Sofort begann ich mit der Planung einer dem Land der Dichter, Denker, Bildenden Künstler, Komponisten, Musiker und Filmemacher angemessenen Landes-Medien- und -Programmstruktur. Als vermutlich künftiger Generalintendant und Bundeskulturminister behielt ich mir die Formulierung einiger beispielhafter prinzipieller Leitlinien vor. Im Detail auszuarbeiten und zu ergänzen grundsätzlich durch altphilologisch-humanistisch gebildetes, sorgsam handverlesenes Personal.  Zwecks Optimierung und Finanzierung der öffentlich-rechtlichen Angebote in Funk, Fernsehen und Internet ist ein 500-Milliarden-Euro-Rettungsschirm aufzuspannen. Dank seiner wird ein alle Sparten umfassendes Ganztages-Kulturprogramm auf höchstem Niveau produziert. Hochwertige Magazinbeiträge aus aller Welt, engagierte Dokus in Sachen Klimaschutz, ein breiter Fächer an Musikdarbietungen aller Stile sowie Lesungen, innovatives und klassisches Theater sowie Spielfilme liefern neben bestens recherchierten Politik- und Wissenschaftsinformationen die Programmschwerpunkte. Beliebte Publikums-Sportarten gibt es live nur noch in ARD und ZDF, wobei sowohl Reporterinnen wie auch Sportlern, die zu Wort kommen, zumindest Philosophie, Neuere Germanistik und Grundkenntnisse in Pädagogik erworben und nachgewiesen haben müssen. Die Zahl privater Anbieter wird mithilfe üppiger Unterhaltungs-Unternehmens-Steuern auch vom Produktionspotenzial her auf maximal zehn Prozent verfügbarer Gesamtsendezeit begrenzt. Eine europäische Zentralredaktion „Social Media“ sorgt auch im Bereich dieses Einfallstores in Sachen Falschnachrichten und nationalistischen Schmutzes für angemessenen Bürgerschutz.

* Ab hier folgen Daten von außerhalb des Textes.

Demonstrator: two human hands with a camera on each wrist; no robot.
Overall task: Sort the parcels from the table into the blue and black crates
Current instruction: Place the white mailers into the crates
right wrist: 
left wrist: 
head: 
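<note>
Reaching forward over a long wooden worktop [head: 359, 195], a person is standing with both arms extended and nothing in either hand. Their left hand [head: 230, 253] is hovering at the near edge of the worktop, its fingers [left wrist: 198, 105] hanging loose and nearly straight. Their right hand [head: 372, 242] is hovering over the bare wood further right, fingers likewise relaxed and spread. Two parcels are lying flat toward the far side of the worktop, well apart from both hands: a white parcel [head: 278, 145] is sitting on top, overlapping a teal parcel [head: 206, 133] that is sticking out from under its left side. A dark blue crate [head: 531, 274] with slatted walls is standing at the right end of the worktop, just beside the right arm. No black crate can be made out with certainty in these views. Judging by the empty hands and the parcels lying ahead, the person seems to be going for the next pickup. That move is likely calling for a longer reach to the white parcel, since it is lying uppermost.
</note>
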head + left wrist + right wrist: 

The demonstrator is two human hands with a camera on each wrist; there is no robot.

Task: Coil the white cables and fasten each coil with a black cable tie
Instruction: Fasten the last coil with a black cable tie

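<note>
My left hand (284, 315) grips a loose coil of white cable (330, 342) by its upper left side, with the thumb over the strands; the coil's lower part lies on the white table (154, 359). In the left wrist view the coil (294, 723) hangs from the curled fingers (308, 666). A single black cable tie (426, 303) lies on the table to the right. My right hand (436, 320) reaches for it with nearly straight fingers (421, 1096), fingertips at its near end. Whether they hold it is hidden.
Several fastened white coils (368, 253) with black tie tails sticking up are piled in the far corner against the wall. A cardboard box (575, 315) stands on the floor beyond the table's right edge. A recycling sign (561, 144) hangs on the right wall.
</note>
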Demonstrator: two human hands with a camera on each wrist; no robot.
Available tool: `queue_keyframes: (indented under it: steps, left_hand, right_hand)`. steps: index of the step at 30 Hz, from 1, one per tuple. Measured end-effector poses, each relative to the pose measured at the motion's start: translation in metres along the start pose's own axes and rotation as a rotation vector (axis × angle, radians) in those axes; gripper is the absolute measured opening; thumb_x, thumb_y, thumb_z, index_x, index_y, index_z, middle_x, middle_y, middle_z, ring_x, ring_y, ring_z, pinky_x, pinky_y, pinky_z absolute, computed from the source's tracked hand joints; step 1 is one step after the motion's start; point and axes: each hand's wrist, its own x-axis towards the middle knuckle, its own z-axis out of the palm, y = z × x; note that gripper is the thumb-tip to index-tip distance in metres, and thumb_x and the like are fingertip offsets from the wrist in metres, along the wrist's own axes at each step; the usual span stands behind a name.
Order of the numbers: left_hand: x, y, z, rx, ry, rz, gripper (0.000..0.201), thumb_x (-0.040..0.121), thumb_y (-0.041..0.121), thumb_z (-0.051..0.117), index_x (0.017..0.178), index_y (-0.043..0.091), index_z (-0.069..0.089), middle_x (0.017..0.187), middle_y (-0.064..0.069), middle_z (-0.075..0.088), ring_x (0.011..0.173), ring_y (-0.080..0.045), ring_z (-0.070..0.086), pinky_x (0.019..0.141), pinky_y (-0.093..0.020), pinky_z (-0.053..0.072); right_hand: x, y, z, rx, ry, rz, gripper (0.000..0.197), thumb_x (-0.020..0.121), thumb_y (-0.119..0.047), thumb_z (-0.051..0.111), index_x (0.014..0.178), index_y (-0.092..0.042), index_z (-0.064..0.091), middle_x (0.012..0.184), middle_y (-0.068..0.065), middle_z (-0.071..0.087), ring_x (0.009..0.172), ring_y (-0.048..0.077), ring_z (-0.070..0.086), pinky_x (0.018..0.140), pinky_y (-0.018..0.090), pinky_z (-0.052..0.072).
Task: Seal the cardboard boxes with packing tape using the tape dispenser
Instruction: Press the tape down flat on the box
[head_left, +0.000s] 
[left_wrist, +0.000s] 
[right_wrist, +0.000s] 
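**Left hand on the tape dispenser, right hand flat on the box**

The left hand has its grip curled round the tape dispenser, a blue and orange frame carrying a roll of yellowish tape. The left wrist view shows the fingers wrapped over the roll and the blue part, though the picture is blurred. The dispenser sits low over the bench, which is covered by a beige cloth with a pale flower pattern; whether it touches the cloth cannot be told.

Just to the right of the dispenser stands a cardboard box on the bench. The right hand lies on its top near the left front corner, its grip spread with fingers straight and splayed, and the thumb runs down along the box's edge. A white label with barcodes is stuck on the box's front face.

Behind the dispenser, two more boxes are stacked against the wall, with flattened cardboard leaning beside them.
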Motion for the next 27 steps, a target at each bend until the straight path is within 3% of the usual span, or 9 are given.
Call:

So weit erste Überlegungen, vorbereitet für den Ethikrat, den aufzusuchen ich mich auf den Weg machte. Etwas erstaunt stellte ich fest, dass das Büro dieses Gremiums sich in der alten Holzkantine des München-Freimanner Studiozentrums, mittlerweile eine Art Funkmuseum,  befand. Völlig verwirrte mich die personelle Zusammensetzung dieses Rates: ein längst im Ruhestand befindlicher bayerischer Ministerpräsident, ein soeben aus dem Vatikan entfernter, stark umstrittener Alt-Bischof und als Moderatorin die Schauspielerin (?) Uschi Glas. Meine Frage, ob ich hier richtig sei, löste ein vorsichtiges Schenkelklopfen verbunden mit leicht röchelndem Gelächter aus. „Jedenfalls, hochwillkommen“,  raunzte Uschi Glas. „Kürzlich haben linke oder rechte Extremisten unseren historischen Sendemast abzufackeln versucht. Da sind Sie doch – sowohl vom Preis wie vom Alter her – genau der richtige Nachtwächter.  Die Aufgabe sollte Ihnen persönlich am Herzen liegen – noch vor zehn Jahren haben wir Ihr Seniorenmagazin namens ›taktlos‹ über diesen Mast in die Langwelle – um nicht zu sagen: in die Langeweile, hihi – gefunkt. Bitte ziehen Sie die wärmende Uniform an.“ Gewissermaßen bewusstlos kleidete ich mich um und stolperte – begleitet von einem altbischöflichen „Pfia God“ – in die Nacht.